* [EXERCISE DETAILS]: Only lines holding the string "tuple" are wanted; copy each one from the material.

START EXERCISE DATA

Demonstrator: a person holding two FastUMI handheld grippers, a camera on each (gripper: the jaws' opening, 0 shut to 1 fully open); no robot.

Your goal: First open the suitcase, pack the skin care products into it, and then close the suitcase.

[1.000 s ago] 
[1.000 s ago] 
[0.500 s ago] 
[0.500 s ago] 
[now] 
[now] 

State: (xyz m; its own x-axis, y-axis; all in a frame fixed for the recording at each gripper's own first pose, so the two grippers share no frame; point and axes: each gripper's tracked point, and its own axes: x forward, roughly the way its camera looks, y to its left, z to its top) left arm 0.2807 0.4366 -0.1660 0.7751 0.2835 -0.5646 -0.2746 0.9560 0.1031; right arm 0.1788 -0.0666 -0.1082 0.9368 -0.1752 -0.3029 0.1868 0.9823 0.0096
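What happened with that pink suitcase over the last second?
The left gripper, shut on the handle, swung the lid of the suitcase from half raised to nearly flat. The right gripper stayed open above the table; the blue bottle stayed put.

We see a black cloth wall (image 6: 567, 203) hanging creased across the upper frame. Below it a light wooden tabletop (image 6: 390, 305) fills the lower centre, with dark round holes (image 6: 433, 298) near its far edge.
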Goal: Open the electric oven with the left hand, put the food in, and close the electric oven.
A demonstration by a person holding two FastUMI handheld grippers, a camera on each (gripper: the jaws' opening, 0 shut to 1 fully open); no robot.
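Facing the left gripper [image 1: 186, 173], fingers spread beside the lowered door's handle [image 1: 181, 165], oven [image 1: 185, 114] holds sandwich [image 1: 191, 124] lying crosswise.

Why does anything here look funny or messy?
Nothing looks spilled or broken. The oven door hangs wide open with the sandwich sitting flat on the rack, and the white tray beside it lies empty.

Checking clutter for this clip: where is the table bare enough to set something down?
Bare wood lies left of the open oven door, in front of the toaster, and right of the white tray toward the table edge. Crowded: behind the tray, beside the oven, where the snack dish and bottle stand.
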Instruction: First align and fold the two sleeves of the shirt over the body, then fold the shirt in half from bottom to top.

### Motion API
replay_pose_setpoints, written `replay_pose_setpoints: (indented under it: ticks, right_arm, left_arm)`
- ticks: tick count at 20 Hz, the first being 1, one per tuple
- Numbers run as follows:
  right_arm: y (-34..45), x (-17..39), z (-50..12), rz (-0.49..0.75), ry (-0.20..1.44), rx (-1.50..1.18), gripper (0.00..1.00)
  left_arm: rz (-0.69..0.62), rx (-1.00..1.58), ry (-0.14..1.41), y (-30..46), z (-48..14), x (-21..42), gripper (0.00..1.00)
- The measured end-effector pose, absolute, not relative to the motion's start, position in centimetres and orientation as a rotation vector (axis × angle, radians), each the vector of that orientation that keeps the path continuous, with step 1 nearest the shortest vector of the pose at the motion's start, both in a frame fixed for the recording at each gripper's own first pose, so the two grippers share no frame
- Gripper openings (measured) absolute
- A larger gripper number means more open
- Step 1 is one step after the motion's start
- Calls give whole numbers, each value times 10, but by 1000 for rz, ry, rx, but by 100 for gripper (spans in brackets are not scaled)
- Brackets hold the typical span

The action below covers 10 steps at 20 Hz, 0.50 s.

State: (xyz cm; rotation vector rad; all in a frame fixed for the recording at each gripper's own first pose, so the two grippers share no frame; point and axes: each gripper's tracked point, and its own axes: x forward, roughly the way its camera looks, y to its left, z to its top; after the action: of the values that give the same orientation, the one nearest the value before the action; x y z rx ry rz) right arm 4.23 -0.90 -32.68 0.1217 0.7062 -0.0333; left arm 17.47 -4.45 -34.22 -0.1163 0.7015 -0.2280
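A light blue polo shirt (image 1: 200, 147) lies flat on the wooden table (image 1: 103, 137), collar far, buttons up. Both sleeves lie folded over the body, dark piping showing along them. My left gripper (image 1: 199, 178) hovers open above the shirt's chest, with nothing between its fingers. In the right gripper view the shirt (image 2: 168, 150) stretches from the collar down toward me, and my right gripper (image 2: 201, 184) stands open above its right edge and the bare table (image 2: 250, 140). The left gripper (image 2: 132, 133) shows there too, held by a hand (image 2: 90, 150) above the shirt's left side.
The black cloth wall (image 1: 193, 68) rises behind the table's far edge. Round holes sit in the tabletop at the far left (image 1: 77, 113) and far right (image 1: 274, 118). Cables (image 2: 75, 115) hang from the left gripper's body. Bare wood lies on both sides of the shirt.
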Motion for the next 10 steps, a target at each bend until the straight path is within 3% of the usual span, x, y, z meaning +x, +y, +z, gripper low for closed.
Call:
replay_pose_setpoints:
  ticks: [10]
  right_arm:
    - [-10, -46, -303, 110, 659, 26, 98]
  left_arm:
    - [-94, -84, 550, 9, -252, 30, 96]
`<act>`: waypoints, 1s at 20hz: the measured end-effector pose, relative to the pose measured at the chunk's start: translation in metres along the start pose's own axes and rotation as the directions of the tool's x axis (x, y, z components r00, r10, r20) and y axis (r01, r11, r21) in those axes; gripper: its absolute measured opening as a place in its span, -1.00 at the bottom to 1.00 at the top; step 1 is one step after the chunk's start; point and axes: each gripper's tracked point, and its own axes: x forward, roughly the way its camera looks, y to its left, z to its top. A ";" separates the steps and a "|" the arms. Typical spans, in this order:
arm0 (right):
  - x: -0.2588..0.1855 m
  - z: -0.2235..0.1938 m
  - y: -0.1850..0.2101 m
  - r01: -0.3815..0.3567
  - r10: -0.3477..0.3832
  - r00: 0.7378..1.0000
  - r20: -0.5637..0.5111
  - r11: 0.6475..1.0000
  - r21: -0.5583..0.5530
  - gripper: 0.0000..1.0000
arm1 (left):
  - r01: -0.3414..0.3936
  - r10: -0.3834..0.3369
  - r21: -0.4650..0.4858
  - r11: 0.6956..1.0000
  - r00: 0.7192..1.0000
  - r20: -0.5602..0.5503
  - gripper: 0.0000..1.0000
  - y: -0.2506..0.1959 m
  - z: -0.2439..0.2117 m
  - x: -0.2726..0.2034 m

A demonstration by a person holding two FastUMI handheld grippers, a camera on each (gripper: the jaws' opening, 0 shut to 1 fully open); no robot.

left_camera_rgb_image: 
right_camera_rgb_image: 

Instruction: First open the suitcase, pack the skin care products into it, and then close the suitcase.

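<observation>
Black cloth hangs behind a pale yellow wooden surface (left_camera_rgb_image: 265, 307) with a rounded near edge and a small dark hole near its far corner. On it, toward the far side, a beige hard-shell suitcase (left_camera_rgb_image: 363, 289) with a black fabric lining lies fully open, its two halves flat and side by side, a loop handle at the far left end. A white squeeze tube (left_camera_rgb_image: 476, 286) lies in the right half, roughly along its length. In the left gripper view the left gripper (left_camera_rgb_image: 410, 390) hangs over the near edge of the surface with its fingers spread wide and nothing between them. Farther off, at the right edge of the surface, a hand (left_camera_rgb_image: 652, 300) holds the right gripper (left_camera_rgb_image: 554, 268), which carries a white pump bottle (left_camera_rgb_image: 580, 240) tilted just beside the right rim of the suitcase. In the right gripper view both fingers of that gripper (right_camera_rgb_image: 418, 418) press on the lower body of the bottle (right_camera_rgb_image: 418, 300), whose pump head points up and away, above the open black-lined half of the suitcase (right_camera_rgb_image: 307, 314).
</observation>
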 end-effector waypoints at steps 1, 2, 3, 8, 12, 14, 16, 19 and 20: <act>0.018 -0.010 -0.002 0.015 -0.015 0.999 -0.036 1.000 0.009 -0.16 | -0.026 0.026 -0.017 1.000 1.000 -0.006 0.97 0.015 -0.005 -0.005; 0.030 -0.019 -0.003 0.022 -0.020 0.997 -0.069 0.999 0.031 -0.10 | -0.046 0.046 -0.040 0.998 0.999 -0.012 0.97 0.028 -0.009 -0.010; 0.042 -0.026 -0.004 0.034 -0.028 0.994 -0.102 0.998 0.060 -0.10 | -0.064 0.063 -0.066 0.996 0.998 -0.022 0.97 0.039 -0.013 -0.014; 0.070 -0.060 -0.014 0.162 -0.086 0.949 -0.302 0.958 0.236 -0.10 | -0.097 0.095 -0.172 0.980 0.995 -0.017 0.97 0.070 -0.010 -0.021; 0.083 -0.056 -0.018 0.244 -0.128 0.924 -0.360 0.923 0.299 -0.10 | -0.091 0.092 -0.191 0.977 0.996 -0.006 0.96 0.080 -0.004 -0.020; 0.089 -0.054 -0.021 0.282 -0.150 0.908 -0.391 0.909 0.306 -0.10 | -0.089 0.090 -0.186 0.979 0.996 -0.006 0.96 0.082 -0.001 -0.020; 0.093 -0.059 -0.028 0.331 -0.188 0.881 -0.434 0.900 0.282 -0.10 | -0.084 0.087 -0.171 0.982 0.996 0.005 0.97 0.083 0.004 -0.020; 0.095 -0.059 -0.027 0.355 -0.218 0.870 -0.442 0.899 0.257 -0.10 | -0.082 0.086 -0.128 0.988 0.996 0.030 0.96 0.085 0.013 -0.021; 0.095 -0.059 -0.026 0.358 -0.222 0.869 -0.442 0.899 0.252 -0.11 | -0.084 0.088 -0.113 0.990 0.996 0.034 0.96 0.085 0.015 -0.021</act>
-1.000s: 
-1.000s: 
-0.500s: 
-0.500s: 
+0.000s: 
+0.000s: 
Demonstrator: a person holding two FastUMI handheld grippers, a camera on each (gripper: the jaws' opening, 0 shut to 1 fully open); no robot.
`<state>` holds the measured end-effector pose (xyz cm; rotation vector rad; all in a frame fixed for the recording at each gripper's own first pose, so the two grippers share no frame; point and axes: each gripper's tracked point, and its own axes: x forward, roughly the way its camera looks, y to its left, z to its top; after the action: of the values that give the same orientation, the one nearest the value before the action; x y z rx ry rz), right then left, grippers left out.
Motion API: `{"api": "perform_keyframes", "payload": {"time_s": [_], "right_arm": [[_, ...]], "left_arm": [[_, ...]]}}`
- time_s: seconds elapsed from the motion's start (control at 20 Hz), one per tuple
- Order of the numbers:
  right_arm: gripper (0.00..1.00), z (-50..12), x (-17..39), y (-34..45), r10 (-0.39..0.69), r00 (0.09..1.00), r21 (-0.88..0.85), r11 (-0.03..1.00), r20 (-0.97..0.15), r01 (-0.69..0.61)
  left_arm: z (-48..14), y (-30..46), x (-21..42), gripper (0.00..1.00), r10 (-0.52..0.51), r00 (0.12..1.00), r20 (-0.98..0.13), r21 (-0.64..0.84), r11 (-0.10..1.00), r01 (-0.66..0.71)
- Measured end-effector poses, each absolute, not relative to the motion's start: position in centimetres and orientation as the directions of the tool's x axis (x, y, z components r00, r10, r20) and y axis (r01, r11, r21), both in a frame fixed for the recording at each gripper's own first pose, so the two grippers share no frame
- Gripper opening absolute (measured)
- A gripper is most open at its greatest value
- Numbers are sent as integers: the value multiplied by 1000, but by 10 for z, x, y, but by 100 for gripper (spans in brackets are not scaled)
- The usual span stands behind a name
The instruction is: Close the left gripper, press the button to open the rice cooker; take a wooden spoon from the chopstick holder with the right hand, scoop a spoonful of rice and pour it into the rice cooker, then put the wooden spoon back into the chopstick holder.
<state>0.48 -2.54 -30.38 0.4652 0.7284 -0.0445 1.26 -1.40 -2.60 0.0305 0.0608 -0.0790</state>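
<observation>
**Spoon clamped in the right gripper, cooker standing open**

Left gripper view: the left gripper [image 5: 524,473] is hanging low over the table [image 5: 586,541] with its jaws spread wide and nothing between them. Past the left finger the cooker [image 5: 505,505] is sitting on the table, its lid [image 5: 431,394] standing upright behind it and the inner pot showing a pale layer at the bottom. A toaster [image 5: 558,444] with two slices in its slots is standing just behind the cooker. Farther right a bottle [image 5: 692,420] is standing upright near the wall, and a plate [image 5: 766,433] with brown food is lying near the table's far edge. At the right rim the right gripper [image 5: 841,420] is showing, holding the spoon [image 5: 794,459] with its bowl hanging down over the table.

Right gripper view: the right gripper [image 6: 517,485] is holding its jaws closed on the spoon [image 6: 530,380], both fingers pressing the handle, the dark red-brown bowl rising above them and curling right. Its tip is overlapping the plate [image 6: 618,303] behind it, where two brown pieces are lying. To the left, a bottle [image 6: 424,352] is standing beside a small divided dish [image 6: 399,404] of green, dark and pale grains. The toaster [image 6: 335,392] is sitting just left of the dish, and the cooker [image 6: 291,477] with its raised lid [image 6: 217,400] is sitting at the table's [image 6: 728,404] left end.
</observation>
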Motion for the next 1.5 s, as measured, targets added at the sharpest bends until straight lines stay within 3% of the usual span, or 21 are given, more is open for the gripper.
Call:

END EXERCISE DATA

* [EXERCISE SOLUTION]:
- ticks: tick count at 20 Hz, the first being 1, one per tuple
- time_s: seconds elapsed from the motion's start (control at 20 Hz), one per tuple

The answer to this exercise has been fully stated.